## Task brief
Extract, without alteration, each line from the start of the listing to the line bearing "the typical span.".
Recorded data Block Start
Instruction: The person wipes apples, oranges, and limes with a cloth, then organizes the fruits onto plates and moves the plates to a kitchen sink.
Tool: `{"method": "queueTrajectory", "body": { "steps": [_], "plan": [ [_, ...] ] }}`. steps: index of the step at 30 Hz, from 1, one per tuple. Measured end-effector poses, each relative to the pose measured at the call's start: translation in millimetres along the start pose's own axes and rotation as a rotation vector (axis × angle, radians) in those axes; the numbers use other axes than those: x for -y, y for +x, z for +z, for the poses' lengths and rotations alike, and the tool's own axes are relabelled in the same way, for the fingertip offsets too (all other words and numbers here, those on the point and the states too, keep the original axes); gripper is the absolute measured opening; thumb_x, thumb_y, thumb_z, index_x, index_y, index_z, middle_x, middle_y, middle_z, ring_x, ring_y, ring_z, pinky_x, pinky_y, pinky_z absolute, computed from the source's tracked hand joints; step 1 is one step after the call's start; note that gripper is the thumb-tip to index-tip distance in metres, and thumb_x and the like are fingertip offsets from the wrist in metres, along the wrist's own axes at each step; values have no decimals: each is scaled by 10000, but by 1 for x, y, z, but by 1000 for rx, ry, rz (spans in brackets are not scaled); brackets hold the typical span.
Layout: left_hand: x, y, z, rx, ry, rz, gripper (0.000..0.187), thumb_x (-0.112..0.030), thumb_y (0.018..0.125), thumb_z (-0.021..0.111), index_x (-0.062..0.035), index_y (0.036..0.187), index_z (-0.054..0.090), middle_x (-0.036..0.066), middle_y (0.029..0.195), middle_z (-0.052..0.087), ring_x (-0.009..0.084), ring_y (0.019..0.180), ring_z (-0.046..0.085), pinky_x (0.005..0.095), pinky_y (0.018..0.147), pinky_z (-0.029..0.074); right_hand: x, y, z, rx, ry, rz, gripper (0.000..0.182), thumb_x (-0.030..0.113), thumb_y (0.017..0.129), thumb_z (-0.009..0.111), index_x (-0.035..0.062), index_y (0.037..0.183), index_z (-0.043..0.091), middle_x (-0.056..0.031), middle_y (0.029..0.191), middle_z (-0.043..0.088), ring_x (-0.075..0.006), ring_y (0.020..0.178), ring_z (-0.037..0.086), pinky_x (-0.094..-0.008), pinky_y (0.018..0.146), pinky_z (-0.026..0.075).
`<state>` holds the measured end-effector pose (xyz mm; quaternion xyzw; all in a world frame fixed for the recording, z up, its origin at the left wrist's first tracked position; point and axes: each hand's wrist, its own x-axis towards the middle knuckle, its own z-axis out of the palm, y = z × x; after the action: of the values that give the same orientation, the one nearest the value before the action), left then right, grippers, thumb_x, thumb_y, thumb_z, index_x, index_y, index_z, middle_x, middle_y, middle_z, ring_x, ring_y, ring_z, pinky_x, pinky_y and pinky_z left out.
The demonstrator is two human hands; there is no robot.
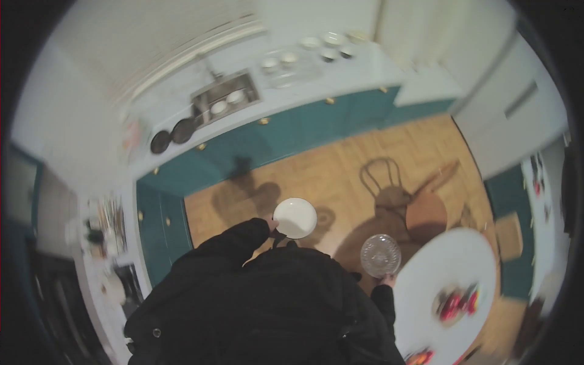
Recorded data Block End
## Response
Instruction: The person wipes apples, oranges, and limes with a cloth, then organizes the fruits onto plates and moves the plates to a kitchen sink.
Tool: `{"method": "queueTrajectory", "body": { "steps": [_], "plan": [ [_, ...] ] }}`. steps: index of the step at 30 Hz, from 1, one per tuple. Measured end-effector poses, each relative to the pose measured at the call's start: translation in millimetres along the start pose's own axes and rotation as a rotation vector (axis × angle, radians) in those axes; the numbers use other axes than those: x for -y, y for +x, z for +z, for the poses' lengths and rotations alike, and the tool's own axes are relabelled in the same way, for the fingertip offsets too (all other words and numbers here, those on the point and the states too, keep the original axes); gripper is the absolute measured opening; thumb_x, thumb_y, thumb_z, index_x, index_y, index_z, middle_x, middle_y, middle_z, ring_x, ring_y, ring_z, pinky_x, pinky_y, pinky_z absolute, computed from the source's tracked hand joints; step 1 is one step after the call's start; note that gripper is the thumb-tip to index-tip distance in metres, and thumb_x and the like are fingertip offsets from the wrist in metres, along the wrist's own axes at each step; values have no decimals: each is scaled by 10000, but by 1 for x, y, z, but by 1000 for rx, ry, rz (spans in brackets are not scaled); brackets hold the typical span.

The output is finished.